Reduce the material below to its lines containing "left".

Input data:
○ ○ ○ ○ ○ ○ ○

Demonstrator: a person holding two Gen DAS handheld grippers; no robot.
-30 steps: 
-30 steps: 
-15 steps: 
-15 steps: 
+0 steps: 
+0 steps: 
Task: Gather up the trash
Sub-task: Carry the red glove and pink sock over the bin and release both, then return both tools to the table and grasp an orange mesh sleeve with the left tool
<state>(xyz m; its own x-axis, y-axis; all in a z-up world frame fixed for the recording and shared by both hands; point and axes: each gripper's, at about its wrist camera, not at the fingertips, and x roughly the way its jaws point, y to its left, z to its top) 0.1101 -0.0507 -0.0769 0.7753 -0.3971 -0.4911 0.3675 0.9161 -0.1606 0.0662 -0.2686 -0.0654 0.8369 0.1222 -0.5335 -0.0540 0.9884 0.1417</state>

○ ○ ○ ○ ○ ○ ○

Response for this exercise:
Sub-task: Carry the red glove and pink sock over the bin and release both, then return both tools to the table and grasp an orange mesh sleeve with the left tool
<state>(xyz m; its own x-axis, y-axis; all in a z-up world frame fixed for the recording and shared by both hands; point and axes: each gripper's, at about its wrist camera, not at the fingertips, and x roughly the way its jaws point, y to its left, z to its top) 0.1101 -0.0507 -0.0769 0.7753 -0.3971 -0.4911 0.3675 0.9161 -0.1606 0.0662 -0.2686 -0.0654 0.8369 0.1222 -0.5335 -0.0540 0.9884 0.1417</state>

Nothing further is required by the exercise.